§ Task to complete
The whole listing below should be retyped exactly, without any images.

§ Material provided
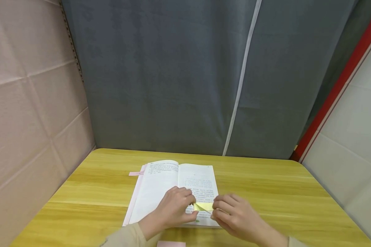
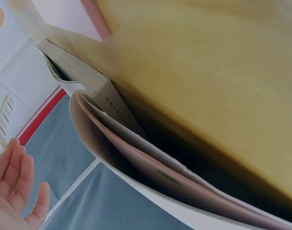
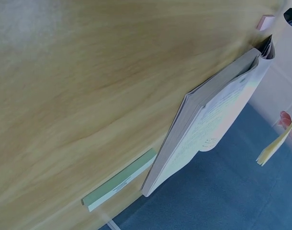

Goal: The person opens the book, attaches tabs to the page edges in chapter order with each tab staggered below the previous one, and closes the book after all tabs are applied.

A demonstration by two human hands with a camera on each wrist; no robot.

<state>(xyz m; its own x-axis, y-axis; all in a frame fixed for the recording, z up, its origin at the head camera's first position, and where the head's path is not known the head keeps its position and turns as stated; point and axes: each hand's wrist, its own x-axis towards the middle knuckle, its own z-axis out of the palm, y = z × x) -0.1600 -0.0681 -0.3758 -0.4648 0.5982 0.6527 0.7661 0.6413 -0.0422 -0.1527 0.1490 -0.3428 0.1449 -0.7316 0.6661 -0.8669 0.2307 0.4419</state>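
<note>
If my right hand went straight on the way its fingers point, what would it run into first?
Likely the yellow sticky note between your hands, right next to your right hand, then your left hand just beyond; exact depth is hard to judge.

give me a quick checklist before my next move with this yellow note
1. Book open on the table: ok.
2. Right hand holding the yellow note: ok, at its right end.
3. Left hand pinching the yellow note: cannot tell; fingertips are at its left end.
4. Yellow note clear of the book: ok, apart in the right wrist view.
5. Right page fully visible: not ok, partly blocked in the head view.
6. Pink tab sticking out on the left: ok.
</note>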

§ Written reply
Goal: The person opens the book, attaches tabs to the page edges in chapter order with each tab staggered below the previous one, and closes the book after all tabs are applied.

A demonstration by two human hands with a camera on each wrist; no robot.

<state>(xyz m; its own x-axis, y-axis; all in a frame fixed for the recording, z up, its origin at the head camera's first position, and where the head's path is not known the head keeps its position and turns as stated; point and axes: each hand's wrist, its own x-axis towards the middle knuckle, its own z-axis out of the palm, y = z × x) -0.1600 -0.0681 -0.3758 -0.4648 0.5982 0.6527 0.7661 0.6413 -0.0422 -0.1527 0.1490 -0.3428 0.1449 -0.7316 0.6661 -0.8669 0.2307 0.4419</state>
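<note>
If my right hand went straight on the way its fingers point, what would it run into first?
Likely the yellow sticky note between your hands, right next to your right hand, then your left hand just beyond; exact depth is hard to judge.

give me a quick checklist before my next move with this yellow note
1. Book open on the table: ok.
2. Right hand holding the yellow note: ok, at its right end.
3. Left hand pinching the yellow note: cannot tell; fingertips are at its left end.
4. Yellow note clear of the book: ok, apart in the right wrist view.
5. Right page fully visible: not ok, partly blocked in the head view.
6. Pink tab sticking out on the left: ok.
</note>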

There is nothing more to add to this answer.